After days of intense negotiations, the federal government and the country’s labour unions have reached a deal on the implementation of the new minimum wage.
Disagreement over how the new minimum wage law signed by President Muhammadu Buhari in April would be implemented had lingered for months, with the organised labour threatening to strike.
The Minister for Labour and Employment, Chris Ngige, disclosed news of the much-awaited agreement early Friday morning in Abuja shortly after a government team he led concluded a meeting with labour.
The meeting, which began at 8.24 p.m. Thursday, ended at 3 a.m. Friday.
The disagreement had centred around the consequential adjustments in salaries that must be implemented across board in line with the new minimum wage law.
Labour was demanding a 29 per cent salary increase for officers on salary level 07 to 14, and 24 per cent adjustment for officers on salary grade level 15 to 17.
But the federal government offered 11 per cent salary increase for officers on grade level 07 to14, and 6.5 per cent adjustment for workers on grade level 15 to 17.
Speaking after the five-hour meeting, Mr Ngige said the consequential adjustment agreed upon are as follows:
“For COMESS wage structure Grade level 7 gets 23 per cent, Salary grade level 8 gets 20 per cent, Salary grade level 9 gets 19 per cent Salary grade level 10 -14 gets 16 per cent while Salary grade level 15-17 gets 14 per cent, ” he said.
”For those on the second category of wages structure, CONHES, CONRRISE, CONTISS etc, Level 7 gets 22.2 per cent, Level 8-14 gets 16 per cent, Level 15-17 gets 10.5 per cent, ” he added.
Speaking on behalf of the unions, the president of the Nigeria Labour Congress, Ayuba Wabba, said both parties participated in the process and made input.
”We want our workers to be committed and increase productivity.
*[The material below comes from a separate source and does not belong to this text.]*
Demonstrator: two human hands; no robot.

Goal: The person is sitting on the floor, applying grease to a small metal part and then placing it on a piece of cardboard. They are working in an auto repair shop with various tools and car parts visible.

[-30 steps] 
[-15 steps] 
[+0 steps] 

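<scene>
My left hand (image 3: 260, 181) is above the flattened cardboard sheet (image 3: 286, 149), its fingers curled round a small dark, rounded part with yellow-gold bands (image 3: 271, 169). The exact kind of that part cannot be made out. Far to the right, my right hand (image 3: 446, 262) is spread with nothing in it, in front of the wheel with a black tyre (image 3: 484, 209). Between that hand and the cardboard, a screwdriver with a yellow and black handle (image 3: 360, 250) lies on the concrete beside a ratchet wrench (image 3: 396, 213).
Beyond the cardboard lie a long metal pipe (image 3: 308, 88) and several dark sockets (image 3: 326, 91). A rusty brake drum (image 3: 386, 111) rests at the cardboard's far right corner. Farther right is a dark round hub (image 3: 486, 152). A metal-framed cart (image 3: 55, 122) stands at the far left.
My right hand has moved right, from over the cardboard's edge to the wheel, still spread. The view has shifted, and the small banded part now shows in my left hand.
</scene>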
The guideline will be transmitted to all state councils and they will work in harmony as well as TUC and NLC will work together,” he said.
Similarly, the acting Head of Service, Folashade Yemi-Esan, said the outcome of the meeting was fruitful.
”I think it’s a very good thing the labour unions and government can actually sit together in a constructive manner to get an agreement,” she said.
Speaking on the implementation of the consequential allowance in States, Mrs Yemi-Esan said the federal government can only provide a guide to the state governments.
“The federal government cannot tell what happens in a state but work starts immediately to implement the consequential adjustment and arrears will be worked out.”
President Buhari signed the new minimum wage bill into law in April 2019. But its implementation has been stalled over salary adjustments disagreement between the labour unions and government representatives.
Specifically, the problem centred around the issue of relativity and consequential adjustments of salaries for various categories of workers.
On May 14, the federal government inaugurated the relativity and consequential adjustment committee, which set up a technical subcommittee to work out a template for the adjustment of salaries of public service employees in line with the minimum wage law.